Four hours later, after too many German drinking songs and too many toasts, a remarkably sober Nessheim piled a semi-comatose Mueller into the back seat of the jalopy, then somehow drove them both west over the foothills, the way lit by a gibbous moon that threw out about as much illumination as Mueller’s headlights.
On Monday at work, far from being embarrassed, Mueller acted as if Nessheim had let the side down by staying relatively sober, and Nessheim’s subsequent unwillingness to attend any further Bund get-togethers soured things between them again. They still worked together and both were transferred at the same time to bank robberies, but Mueller was now barely civil. When one night after work, Mueller had started badmouthing Purvis to a bunch of other agents, Nessheim had felt obliged to defend his old boss, who had given him his big break. The argument grew heated, and other agents had intervened to calm things down – to Nessheim’s relief, since he didn’t fancy a fistfight with a former lineman. After that Mueller made it clear he was Nessheim’s enemy, an unnerving proposition since Nessheim was not the sort of guy who had them.

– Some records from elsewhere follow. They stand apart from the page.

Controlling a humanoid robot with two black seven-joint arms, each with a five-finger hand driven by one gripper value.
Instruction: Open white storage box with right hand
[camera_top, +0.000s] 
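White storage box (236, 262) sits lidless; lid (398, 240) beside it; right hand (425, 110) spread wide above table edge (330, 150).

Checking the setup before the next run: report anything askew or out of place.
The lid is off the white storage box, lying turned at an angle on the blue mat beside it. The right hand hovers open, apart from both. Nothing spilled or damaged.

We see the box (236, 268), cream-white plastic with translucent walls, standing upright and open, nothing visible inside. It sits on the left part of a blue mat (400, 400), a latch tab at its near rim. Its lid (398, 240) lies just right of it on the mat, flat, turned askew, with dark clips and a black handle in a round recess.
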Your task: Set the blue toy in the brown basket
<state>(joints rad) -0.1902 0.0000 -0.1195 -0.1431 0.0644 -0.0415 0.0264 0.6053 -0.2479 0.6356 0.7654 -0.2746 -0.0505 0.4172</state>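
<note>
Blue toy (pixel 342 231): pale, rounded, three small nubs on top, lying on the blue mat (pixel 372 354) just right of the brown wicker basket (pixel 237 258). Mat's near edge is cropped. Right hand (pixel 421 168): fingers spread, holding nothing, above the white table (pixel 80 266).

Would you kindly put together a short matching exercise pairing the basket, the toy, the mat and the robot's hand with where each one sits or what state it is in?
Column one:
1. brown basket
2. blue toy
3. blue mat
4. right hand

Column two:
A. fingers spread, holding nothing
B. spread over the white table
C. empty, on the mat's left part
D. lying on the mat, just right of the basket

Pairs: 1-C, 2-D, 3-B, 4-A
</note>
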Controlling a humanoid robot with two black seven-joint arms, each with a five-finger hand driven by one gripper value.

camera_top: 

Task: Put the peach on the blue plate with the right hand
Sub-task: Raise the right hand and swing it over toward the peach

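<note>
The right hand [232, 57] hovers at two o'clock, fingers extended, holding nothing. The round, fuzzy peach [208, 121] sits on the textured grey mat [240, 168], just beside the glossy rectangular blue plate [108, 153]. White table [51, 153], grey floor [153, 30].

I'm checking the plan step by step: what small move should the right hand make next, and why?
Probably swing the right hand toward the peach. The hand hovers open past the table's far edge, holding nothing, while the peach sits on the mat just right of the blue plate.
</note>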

Nessheim noticed the car because it was slowing down, looking for a parking place. A Chevy Olympus, four-door, with a powerful engine. They came in all colours, but this one was black – the inconspicuous choice. The car slanted over to the kerb and stopped. After a moment the driver got out – a fireplug figure of a man, hatless in a charcoal suit with thin white pinstripe. This must be Arthur Lee.
Nessheim looked across the street to the car where Simmons and Mueller were sitting. To his consternation neither noticed him: Mueller was fiddling with the radio and Simmons was working on a hoagie – Nessheim could see the lettuce spilling out of one end. Look up, he commanded, but telepathy didn’t work.